The major advantage of our approach is that the calibration and synchronization methods do not require special equipment nor specialized calibration sessions and can be conducted on-the-fly. Furthermore, the system can automatically detect that camera positions have changed or that clock synchronization has been disrupted and re-calibrate. Thus, the cameras do not necessarily need to be steady, and the user can move the cameras between the sessions without requiring manual re-calibration.

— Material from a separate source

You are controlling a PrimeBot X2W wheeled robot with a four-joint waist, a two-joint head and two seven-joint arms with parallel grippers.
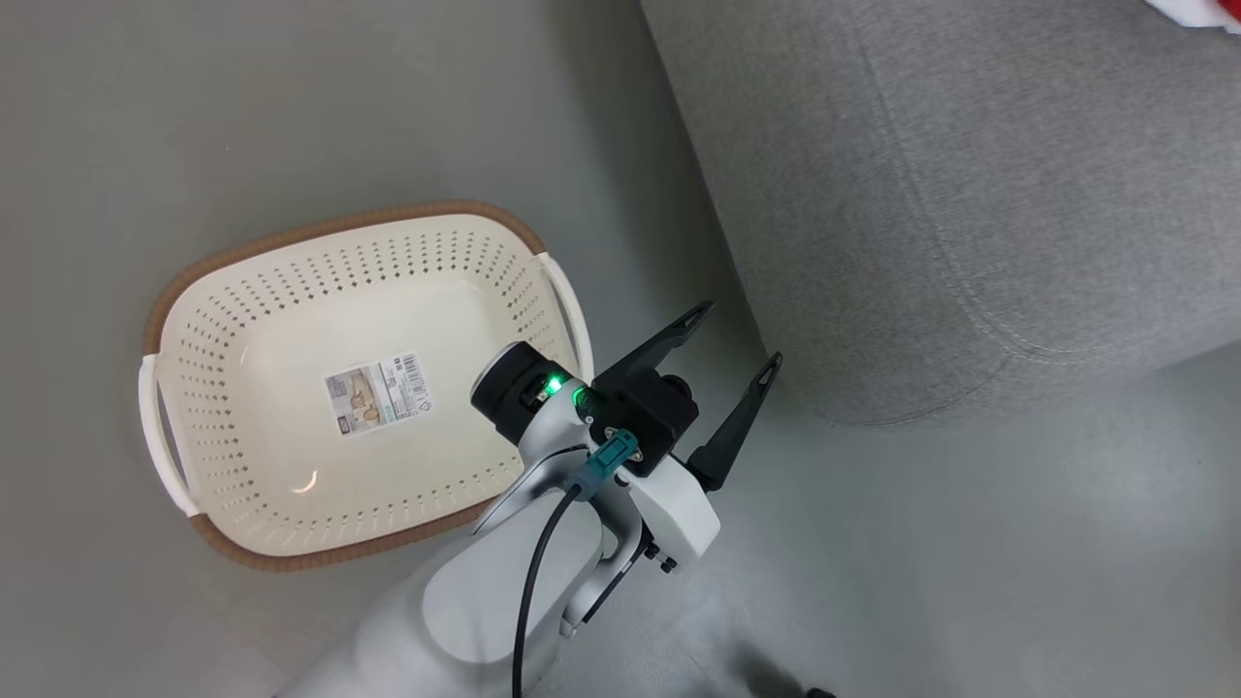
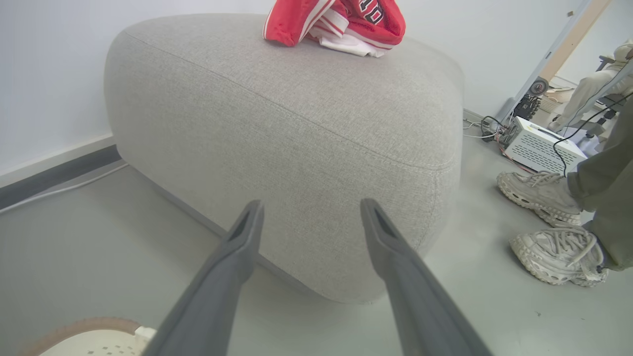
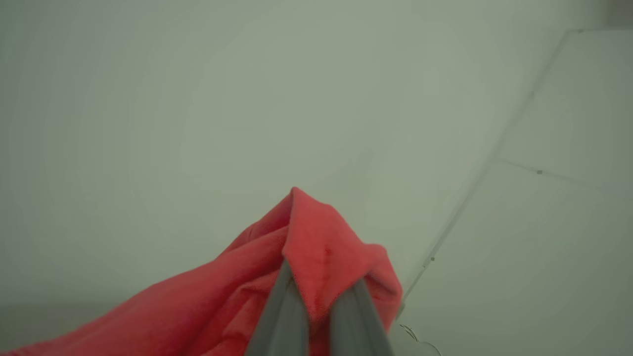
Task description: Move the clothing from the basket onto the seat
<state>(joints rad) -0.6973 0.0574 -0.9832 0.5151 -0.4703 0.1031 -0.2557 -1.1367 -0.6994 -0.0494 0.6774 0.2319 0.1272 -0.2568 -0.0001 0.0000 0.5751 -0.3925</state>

Our proposed method could be used in various scenarios, such as modeling human body movement in order to better utilize exoskeletons (see recent study by Glowinski [
7]). An interesting future study will be to replace the IMU sensors with our multiple cameras approach in order to model human body movement for exoskeletons, since our proposed method is easy-to-use compared to attaching IMU sensors to the captured human body, and also, our method will be able to deal with self body occlusions by using multi-camera setups.
Finally, the proposed approach promotes ease of use of multi-camera systems to be used by individuals not technically inclined. Basically, the human-motion-based synchronization and calibration allows for a set-up-and-go multi-camera system. Code and instructions will be made available to the public upon acceptance of the article.